### Exercise
The response should consist of the listing, repeated word for word.

### Source data
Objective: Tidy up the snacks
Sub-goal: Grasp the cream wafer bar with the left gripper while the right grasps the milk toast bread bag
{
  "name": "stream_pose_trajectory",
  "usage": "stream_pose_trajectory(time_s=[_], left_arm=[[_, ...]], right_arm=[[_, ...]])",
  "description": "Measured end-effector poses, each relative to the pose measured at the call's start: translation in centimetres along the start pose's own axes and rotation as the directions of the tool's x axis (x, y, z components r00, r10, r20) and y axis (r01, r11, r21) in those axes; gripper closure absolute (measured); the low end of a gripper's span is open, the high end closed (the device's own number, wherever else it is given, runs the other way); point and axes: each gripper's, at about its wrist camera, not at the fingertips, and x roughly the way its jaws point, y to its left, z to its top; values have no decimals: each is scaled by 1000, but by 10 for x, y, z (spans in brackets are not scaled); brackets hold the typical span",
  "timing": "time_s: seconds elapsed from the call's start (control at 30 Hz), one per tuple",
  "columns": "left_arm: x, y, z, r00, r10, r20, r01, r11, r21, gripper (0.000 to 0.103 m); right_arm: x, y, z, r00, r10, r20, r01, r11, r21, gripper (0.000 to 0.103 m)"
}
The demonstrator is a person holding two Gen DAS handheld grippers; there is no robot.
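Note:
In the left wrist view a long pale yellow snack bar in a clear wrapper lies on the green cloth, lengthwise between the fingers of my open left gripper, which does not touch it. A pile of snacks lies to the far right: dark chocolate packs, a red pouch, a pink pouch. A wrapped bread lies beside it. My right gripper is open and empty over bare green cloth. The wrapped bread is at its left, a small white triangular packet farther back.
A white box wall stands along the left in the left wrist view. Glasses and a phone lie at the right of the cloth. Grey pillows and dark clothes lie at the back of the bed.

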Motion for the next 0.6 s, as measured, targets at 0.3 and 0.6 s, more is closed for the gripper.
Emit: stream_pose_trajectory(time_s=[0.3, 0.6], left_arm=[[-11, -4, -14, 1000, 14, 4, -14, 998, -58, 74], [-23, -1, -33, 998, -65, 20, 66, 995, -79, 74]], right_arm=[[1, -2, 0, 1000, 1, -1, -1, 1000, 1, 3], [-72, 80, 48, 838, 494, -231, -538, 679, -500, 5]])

### Answer space
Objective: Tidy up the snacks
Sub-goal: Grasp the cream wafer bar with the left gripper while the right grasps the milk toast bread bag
{
  "name": "stream_pose_trajectory",
  "usage": "stream_pose_trajectory(time_s=[_], left_arm=[[_, ...]], right_arm=[[_, ...]])",
  "description": "Measured end-effector poses, each relative to the pose measured at the call's start: translation in centimetres along the start pose's own axes and rotation as the directions of the tool's x axis (x, y, z components r00, r10, r20) and y axis (r01, r11, r21) in those axes; gripper closure absolute (measured); the low end of a gripper's span is open, the high end closed (the device's own number, wherever else it is given, runs the other way); point and axes: each gripper's, at about its wrist camera, not at the fingertips, and x roughly the way its jaws point, y to its left, z to its top; values have no decimals: each is scaled by 1000, but by 10 for x, y, z (spans in brackets are not scaled); brackets hold the typical span",
  "timing": "time_s: seconds elapsed from the call's start (control at 30 Hz), one per tuple",
  "columns": "left_arm: x, y, z, r00, r10, r20, r01, r11, r21, gripper (0.000 to 0.103 m); right_arm: x, y, z, r00, r10, r20, r01, r11, r21, gripper (0.000 to 0.103 m)"
}
The demonstrator is a person holding two Gen DAS handheld grippers; there is no robot.
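Note:
In the left wrist view a long pale yellow snack bar in a clear wrapper lies on the green cloth, lengthwise between the fingers of my open left gripper, which does not touch it. A pile of snacks lies to the far right: dark chocolate packs, a red pouch, a pink pouch. A wrapped bread lies beside it. My right gripper is open and empty over bare green cloth. The wrapped bread is at its left, a small white triangular packet farther back.
A white box wall stands along the left in the left wrist view. Glasses and a phone lie at the right of the cloth. Grey pillows and dark clothes lie at the back of the bed.
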
Motion for the next 0.6 s, as measured, targets at 0.3 and 0.6 s, more is closed for the gripper.
Emit: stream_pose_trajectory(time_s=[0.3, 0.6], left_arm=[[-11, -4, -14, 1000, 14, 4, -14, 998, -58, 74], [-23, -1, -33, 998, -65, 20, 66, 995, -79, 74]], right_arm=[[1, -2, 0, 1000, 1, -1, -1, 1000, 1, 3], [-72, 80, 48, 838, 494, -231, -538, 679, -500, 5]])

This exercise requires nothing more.